What is required.
Restate word for word every line from the top of the data below down through the line that holds "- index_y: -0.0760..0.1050".

Provided data.

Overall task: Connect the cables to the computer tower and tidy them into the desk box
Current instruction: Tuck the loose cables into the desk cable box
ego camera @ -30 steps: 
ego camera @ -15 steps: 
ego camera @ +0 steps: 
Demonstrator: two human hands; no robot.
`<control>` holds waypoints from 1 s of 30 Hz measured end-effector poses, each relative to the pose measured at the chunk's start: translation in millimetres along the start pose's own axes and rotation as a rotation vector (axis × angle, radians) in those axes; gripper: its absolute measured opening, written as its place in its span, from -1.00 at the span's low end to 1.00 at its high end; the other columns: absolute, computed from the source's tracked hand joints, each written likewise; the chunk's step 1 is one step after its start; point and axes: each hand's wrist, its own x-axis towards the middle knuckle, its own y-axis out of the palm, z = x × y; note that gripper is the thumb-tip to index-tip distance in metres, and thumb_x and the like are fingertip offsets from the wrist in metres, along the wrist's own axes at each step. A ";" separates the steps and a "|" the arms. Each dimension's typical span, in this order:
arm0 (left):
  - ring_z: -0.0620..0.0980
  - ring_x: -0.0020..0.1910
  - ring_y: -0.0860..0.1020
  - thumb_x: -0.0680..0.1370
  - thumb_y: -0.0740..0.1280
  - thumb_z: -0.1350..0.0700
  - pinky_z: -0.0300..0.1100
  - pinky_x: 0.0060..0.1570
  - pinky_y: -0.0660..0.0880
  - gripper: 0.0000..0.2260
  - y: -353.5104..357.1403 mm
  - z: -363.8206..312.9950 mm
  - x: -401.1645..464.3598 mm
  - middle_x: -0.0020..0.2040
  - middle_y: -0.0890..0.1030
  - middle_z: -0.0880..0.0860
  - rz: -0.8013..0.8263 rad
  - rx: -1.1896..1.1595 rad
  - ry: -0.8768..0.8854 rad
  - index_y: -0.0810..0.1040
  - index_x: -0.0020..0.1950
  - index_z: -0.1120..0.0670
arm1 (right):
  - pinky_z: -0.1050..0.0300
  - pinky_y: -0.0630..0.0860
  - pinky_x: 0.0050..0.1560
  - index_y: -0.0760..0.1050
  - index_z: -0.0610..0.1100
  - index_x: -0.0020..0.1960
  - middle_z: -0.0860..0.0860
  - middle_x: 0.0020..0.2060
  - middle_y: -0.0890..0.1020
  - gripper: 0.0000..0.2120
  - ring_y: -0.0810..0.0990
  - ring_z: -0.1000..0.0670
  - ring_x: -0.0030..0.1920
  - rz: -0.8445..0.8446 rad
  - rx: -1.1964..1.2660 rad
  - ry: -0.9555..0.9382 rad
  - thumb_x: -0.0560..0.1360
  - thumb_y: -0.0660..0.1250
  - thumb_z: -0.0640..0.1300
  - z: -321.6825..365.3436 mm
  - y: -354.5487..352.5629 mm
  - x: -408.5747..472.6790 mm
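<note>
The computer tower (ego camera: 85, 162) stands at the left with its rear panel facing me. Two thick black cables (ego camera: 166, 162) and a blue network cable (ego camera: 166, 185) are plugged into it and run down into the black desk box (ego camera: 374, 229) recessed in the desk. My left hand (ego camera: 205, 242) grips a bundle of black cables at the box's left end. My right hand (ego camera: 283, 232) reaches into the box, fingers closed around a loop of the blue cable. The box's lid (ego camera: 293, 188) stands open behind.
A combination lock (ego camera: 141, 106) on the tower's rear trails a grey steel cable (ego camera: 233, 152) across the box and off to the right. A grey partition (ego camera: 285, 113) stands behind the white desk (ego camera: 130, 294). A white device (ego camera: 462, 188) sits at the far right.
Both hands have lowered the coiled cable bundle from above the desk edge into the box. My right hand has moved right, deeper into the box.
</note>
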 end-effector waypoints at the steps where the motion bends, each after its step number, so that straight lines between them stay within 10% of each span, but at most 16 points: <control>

Solution to this exercise.
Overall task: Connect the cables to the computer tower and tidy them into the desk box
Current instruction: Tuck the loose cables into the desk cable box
ego camera @ -30 steps: 
ego camera @ -15 steps: 
ego camera @ +0 steps: 
Demonstrator: two human hands; no robot.
`<control>` holds waypoints from 1 s of 30 Hz measured end-effector poses, each relative to the pose measured at the chunk's start: translation in millimetres along the start pose's own axes and rotation as a rotation vector (axis × angle, radians) in those axes; gripper: its absolute measured opening, written as its place in its span, from -1.00 at the span's low end to 1.00 at its high end; the other columns: absolute, computed from the source's tracked hand joints, each written likewise; the chunk's step 1 is one step after its start; point and axes: each hand's wrist, its own x-axis towards the middle knuckle, its own y-axis out of the palm, z = x × y; note that gripper is the thumb-tip to index-tip distance in metres, and thumb_x and the like are fingertip offsets from the wrist in metres, along the wrist's own axes at each step. A ";" separates the steps and a "|" the arms. Each dimension's typical span, in this order:
arm0 (left):
  - ring_z: -0.0620..0.0980
  - ring_x: -0.0020..0.1910
  - ring_y: -0.0860..0.1020
  - thumb_x: -0.0680..0.1370
  - thumb_y: -0.0740..0.1280
  - thumb_z: -0.1350..0.0700
  - pinky_z: -0.0300..0.1100
  - pinky_x: 0.0060..0.1570
  - pinky_y: -0.0660..0.0880
  - gripper: 0.0000..0.2260
  - y: -353.5104..357.1403 mm
  - z: -363.8206..312.9950 mm
  - x: -401.1645..464.3598 mm
  - middle_x: -0.0020..0.2040
  - middle_y: -0.0890..0.1030
  - middle_z: -0.0880..0.0860
  - rz: -0.8013..0.8263 rad
  - rx: -1.1896..1.1595 rad
  - ry: -0.8768..0.8854 rad
  - index_y: -0.0810..0.1040
  - index_x: -0.0020..0.1950
  - index_z: -0.1120..0.0670
arm1 (right):
  - pinky_z: -0.1050..0.0300
  - pinky_y: -0.0630..0.0860
  - pinky_x: 0.0050..0.1560
  - index_y: -0.0760..0.1050

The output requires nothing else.